We can see that in addition to our `r n_taxa` terminal taxa, the data set also includes geographic ranges for the `r n_taxa - 2` larger clades. Internally, the `phylospatial()` function constructs ranges for every multi-tip clade on the tree, based on the topology of the tree and the community data for the tips. 

The specific way that these clade ranges are constructed depends on the type of community data being used. The package supports three data types: `"probability"`, `"abundance"`, and `"binary"`. Recall that our data were probabilities; we could have specified that explicitly by setting `data_type = "probability"` when we constructed our phylospatial object, but the function detected this based on the values in our data set, and we can confirm that it did so correctly by checking `ps$data_type`. For probabilities, the default function used to calculate clade occurrence values gives the probability that at least one member of the clade is present in a given site. Abundance and binary data have their own default functions. (You can also override the defaults by supplying your own `clade_fun`---for example, if you had occurrence probabilities that you knew were strongly non-independent among species, you could specify `clade_fun = max`.) The function that was used for a given data set can be accessed at `ps$clade_fun`.

Note that you can also specify your own clade ranges to `phylospatial()` rather than letting it build them for you, by setting `build = FALSE`. You might want to do this if, for example, you have modeled the distributions of every clade in addition to every terminal species in your data set.


#### Spatial data

The `spatial` component is the last key piece of our phylospatial object. (The only other element we haven't mentioned here is `dissim`, which is covered in the vignette on beta diversity.) The spatial component of the object contains spatial reference data on the geographic locations of the communities found in each row of the community matrix.

In this example, the spatial data is a raster layer inherited from the `SpatRaster` data we supplied as our `comm`. You can also supply vector data (points, lines, or polygons) as an `sf` object. If the spatial data is in raster, polygon, or line format, `phylospatial` will check that all features have equal area or length, which is an important assumption underlying various functions in the package.

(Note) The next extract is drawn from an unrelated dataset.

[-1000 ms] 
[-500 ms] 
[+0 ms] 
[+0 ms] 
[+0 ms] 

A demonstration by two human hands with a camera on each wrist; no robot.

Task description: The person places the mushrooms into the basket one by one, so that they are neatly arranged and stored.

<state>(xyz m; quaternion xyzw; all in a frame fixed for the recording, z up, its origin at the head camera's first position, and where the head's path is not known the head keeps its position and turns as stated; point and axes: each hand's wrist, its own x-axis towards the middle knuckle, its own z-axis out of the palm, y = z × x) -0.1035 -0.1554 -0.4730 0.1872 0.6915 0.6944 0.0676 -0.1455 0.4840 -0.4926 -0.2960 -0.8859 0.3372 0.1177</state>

Also note that spatial data isn't required; community data provided as a matrix works just fine.


## A realistic example

Now let's look at creating a phylospatial data set using real data. To do this, we'll use the example "moss" data set that ships with the package, representing a phylogeny and modeled occurrence probabilities for several hundred species of moss in California. The function `moss()` returns a pre-constructed `phylospatial` object based on these data, but here let's build one from scratch. In the code below we'll load a raster data set with a layer of occurrence probabilities for each species, and a phylogeny representing their evolutionary relationships. We'll then pass these to `phylospatial()`.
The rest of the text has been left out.